### GOAL OF THE EXERCISE
Print the entire listing below word for word, excluding its pictures.

### ENTRIES SUPPLIED

--- START ---

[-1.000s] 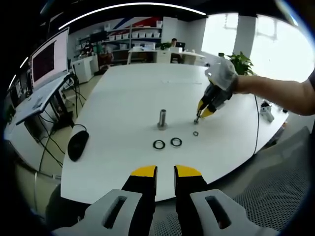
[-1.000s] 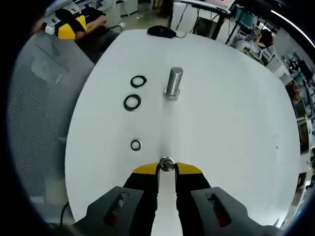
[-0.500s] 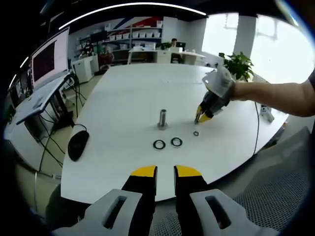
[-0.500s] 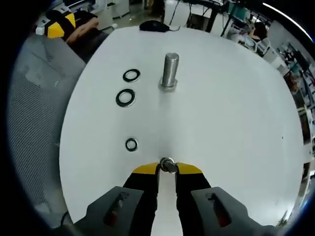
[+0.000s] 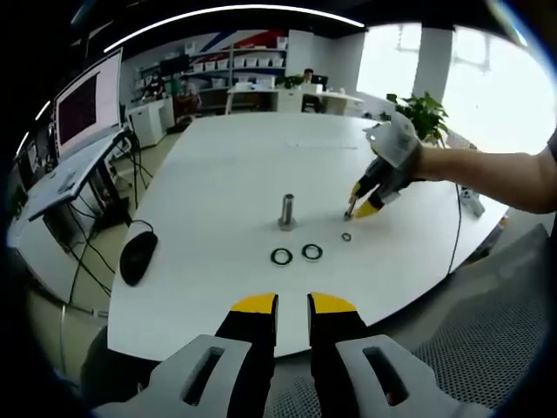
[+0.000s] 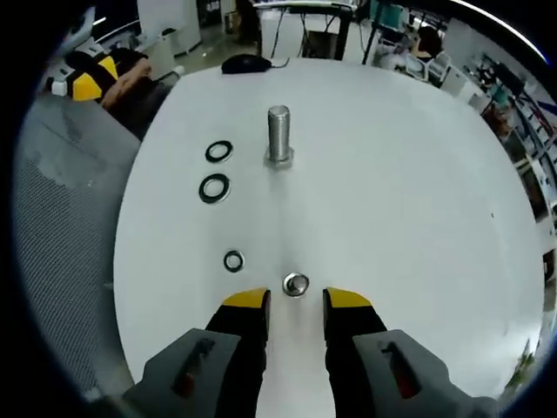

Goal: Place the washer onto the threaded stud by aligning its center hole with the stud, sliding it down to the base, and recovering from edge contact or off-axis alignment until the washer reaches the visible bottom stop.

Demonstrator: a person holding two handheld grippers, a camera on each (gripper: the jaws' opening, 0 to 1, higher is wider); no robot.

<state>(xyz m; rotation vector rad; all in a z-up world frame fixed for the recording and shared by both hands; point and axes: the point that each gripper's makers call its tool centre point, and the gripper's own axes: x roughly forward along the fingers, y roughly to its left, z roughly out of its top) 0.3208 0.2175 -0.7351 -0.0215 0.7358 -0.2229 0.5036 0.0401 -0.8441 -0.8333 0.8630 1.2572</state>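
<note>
Stud (image 5: 286, 210) threads too small

We see an open-plan office around a large white table (image 5: 235, 165) with rounded corners. Bright windows (image 5: 487, 78) wash out the far right side, and a leafy potted plant (image 5: 425, 111) stands before them. A long ceiling light strip (image 5: 252, 10) curves overhead. At the far wall we see white desks (image 5: 278, 94) and shelving with white bins (image 5: 235, 61) — people sit there. To the left, a monitor (image 5: 83, 104) glows on a cluttered side desk, with cables hanging below. A black mouse (image 5: 137, 254) lies on the table's edge — a grey mesh chair (image 6: 61, 252) stands just beside the table.
</note>
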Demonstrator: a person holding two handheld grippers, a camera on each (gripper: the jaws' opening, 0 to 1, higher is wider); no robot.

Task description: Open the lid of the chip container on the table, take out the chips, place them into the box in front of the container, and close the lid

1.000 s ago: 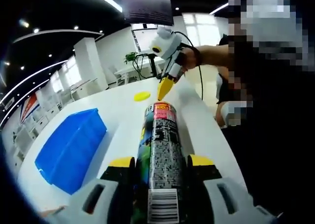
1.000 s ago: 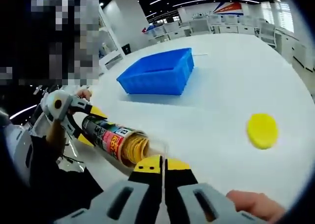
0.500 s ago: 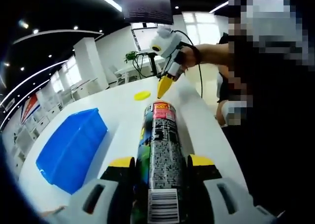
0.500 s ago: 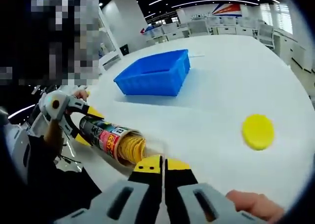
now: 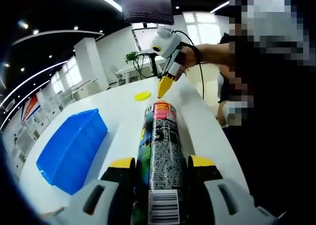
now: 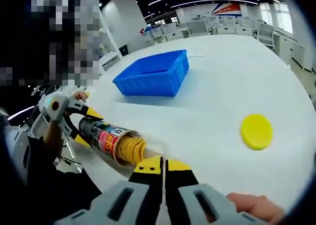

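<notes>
Left gripper (image 5: 160, 165) is clamped on the chip container (image 5: 161, 156), both yellow-tipped jaws pressed against the can's sides near its base, barcode end closest to the camera. Can runs straight out along the jaws, open mouth pointing away over the white table (image 5: 123, 111)

In the right gripper view the same container (image 6: 111, 140) lies roughly level above the near table edge, held at its base by the left gripper (image 6: 81, 121), lid off, stack of chips (image 6: 130, 150) visible in the open mouth

Right gripper (image 6: 163, 166) sits just in front of that mouth, jaws closed tip to tip with nothing between them. Can't tell if the tips touch the can rim. From the left gripper view the right gripper (image 5: 165, 86) hangs just beyond the can's far end, pointing down at it

Yellow lid (image 6: 256, 131) lies flat on the table, well apart from the can, to the right in the right gripper view; also seen past the can (image 5: 142, 96)

Blue box (image 6: 152, 74) sits further out on the table, open side up; contents not visible. It's left of the can in the left gripper view (image 5: 71, 148)
</notes>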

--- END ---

### OUTPUT OF THE TASK
[-1.000s] 
[-1.000s] 
[-0.500s] 
[-0.500s] 
[+0.000s] 
[+0.000s] 

Goal: Place the washer onto the threaded stud by aligning its center hole with the stud, sliding it down to the base, and recovering from edge contact or off-axis alignment until the washer reaches the visible bottom stop.

Demonstrator: a person holding two handheld grippers, a camera on each (gripper: the jaws' opening, 0 to 1, higher is wider); no robot.

<state>(xyz m; rotation vector rad; all in a z-up world frame fixed for the recording and shared by both hands; point and axes: the point that each gripper's makers call its tool centre point, and the gripper's own axes: x roughly forward along the fingers, y roughly to its left, z roughly out of its top) 0.3208 0.2175 -0.7351 -0.0215 0.7358 -0.2229 0.5036 0.0401 -0.8441 -0.8333 0.8630 1.2572</state>
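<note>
Stud (image 5: 286, 210) threads too small

We see an open-plan office around a large white table (image 5: 235, 165) with rounded corners. Bright windows (image 5: 487, 78) wash out the far right side, and a leafy potted plant (image 5: 425, 111) stands before them. A long ceiling light strip (image 5: 252, 10) curves overhead. At the far wall we see white desks (image 5: 278, 94) and shelving with white bins (image 5: 235, 61) — people sit there. To the left, a monitor (image 5: 83, 104) glows on a cluttered side desk, with cables hanging below. A black mouse (image 5: 137, 254) lies on the table's edge — a grey mesh chair (image 6: 61, 252) stands just beside the table.
</note>
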Demonstrator: a person holding two handheld grippers, a camera on each (gripper: the jaws' opening, 0 to 1, higher is wider); no robot.

Task description: Open the lid of the chip container on the table, take out the chips, place them into the box in front of the container, and close the lid

1.000 s ago: 
1.000 s ago: 
0.500 s ago: 
0.500 s ago: 
now: 
now: 

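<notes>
Left gripper (image 5: 160, 165) is clamped on the chip container (image 5: 161, 156), both yellow-tipped jaws pressed against the can's sides near its base, barcode end closest to the camera. Can runs straight out along the jaws, open mouth pointing away over the white table (image 5: 123, 111)

In the right gripper view the same container (image 6: 111, 140) lies roughly level above the near table edge, held at its base by the left gripper (image 6: 81, 121), lid off, stack of chips (image 6: 130, 150) visible in the open mouth

Right gripper (image 6: 163, 166) sits just in front of that mouth, jaws closed tip to tip with nothing between them. Can't tell if the tips touch the can rim. From the left gripper view the right gripper (image 5: 165, 86) hangs just beyond the can's far end, pointing down at it

Yellow lid (image 6: 256, 131) lies flat on the table, well apart from the can, to the right in the right gripper view; also seen past the can (image 5: 142, 96)

Blue box (image 6: 152, 74) sits further out on the table, open side up; contents not visible. It's left of the can in the left gripper view (image 5: 71, 148)
</notes>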

This answer is now complete.